*EXERCISE DETAILS*
Search the data for the string "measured" and copy each line in which it appears.

*GIVEN DATA*
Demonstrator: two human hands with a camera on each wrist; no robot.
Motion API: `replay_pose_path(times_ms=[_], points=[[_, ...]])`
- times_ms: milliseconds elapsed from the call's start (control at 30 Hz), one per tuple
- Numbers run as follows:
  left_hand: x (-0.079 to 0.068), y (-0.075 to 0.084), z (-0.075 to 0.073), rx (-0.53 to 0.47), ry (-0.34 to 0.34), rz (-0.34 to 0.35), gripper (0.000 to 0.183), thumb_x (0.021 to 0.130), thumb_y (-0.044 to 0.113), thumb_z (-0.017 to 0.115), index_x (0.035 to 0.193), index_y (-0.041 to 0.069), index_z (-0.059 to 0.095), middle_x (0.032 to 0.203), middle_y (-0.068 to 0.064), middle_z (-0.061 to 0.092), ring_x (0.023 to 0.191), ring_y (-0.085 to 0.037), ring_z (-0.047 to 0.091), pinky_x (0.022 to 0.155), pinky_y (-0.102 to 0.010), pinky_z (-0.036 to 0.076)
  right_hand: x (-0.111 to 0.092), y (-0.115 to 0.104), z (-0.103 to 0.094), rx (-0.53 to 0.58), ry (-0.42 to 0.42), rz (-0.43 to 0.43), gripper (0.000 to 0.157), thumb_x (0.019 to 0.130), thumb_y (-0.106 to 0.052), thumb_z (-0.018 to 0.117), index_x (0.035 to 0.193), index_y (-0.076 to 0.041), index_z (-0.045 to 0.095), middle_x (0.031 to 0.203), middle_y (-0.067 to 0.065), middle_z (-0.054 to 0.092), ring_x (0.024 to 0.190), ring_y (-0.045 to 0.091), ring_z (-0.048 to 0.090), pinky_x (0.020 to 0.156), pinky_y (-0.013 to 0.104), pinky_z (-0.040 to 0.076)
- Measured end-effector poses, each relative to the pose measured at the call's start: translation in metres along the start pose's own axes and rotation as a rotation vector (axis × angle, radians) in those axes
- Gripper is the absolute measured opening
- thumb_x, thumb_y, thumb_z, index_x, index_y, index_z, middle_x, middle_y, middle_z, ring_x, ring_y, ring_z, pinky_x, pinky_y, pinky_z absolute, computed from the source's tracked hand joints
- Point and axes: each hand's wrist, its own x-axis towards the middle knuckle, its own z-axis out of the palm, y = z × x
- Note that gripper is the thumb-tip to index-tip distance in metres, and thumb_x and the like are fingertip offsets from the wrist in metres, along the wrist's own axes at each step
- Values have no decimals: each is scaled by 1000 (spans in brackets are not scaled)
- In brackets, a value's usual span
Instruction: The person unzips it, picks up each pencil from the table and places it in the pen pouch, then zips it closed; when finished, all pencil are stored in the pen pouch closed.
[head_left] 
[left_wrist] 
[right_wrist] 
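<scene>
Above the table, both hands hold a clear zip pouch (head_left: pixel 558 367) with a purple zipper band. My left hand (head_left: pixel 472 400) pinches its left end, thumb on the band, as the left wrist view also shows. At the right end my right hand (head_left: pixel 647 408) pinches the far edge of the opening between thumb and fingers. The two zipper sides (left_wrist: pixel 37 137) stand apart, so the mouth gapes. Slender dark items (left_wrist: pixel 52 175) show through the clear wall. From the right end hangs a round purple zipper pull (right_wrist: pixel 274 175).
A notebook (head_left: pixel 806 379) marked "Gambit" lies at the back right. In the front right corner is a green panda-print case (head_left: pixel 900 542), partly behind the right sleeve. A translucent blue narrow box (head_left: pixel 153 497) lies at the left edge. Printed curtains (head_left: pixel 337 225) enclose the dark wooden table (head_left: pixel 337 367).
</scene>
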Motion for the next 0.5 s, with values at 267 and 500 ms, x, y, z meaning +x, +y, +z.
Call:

*YOUR RESPONSE*
- Measured end-effector poses, each relative to the pose measured at the call's start: translation in metres along the start pose's own axes and rotation as a rotation vector (axis × angle, radians) in those axes
- Gripper is the absolute measured opening

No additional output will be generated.